• _How to complete this task_
Copy each line of the listing where the word "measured" can be found.

• _Information supplied_
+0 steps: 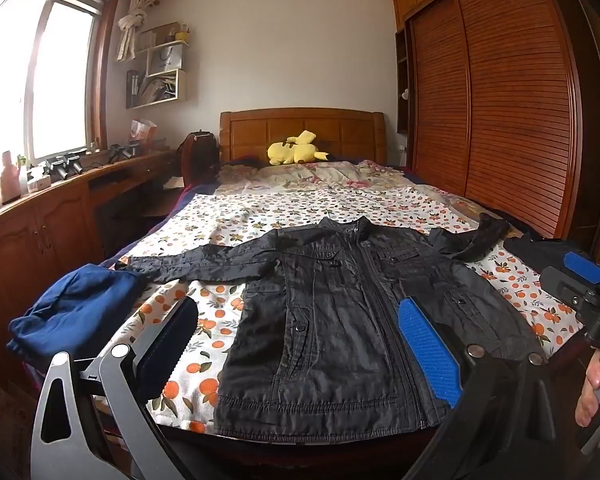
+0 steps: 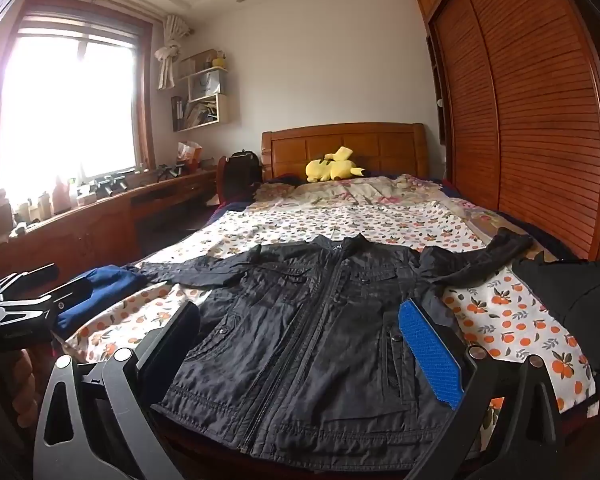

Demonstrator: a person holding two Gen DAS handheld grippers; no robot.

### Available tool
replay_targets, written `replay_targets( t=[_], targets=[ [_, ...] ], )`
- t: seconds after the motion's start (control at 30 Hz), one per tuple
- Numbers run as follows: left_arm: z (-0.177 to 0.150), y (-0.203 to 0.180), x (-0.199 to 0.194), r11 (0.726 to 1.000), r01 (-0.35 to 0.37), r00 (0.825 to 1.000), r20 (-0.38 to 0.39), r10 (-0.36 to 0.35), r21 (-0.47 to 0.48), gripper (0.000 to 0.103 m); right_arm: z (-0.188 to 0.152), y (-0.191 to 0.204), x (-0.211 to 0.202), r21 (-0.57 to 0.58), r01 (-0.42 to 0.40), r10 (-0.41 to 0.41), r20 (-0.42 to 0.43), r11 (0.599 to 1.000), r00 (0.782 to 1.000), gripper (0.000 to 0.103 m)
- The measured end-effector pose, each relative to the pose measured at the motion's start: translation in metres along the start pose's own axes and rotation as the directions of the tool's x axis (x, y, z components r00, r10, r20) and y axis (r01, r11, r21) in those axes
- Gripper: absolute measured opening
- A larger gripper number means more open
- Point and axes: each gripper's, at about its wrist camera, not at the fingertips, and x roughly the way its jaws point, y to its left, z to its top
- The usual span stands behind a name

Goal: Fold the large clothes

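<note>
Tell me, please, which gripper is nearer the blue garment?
Left. The left gripper hovers just beside the blue garment; the right gripper sits further off, toward the black jacket's other side.

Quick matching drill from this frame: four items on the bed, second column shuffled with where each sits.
1 black jacket
2 yellow plush
3 blue garment
4 left gripper

A bunched at the bed's left edge
B spread flat, front up, sleeves out
C by the headboard
D open above the jacket's hem

Pairs: 1-B, 2-C, 3-A, 4-D
</note>
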Motion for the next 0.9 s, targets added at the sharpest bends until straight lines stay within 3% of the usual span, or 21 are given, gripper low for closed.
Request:
replay_targets(
  t=[0.9],
  targets=[
    [0.0052,-0.0006,-0.0028,1.0,0.002,1.0,0.005,-0.002,0.006,0.101,0.0017,-0.0036,-0.0059,0.007,-0.002,0.002,0.01,1.0,1.0,0.097]
  ],
)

• _The answer_
- The measured end-effector pose, each relative to the pose measured at the motion's start: translation in metres along the start pose's own axes and rotation as the directions of the tool's x axis (x, y, z components r00, r10, r20) and y axis (r01, r11, r21) in those axes
- Gripper: absolute measured opening

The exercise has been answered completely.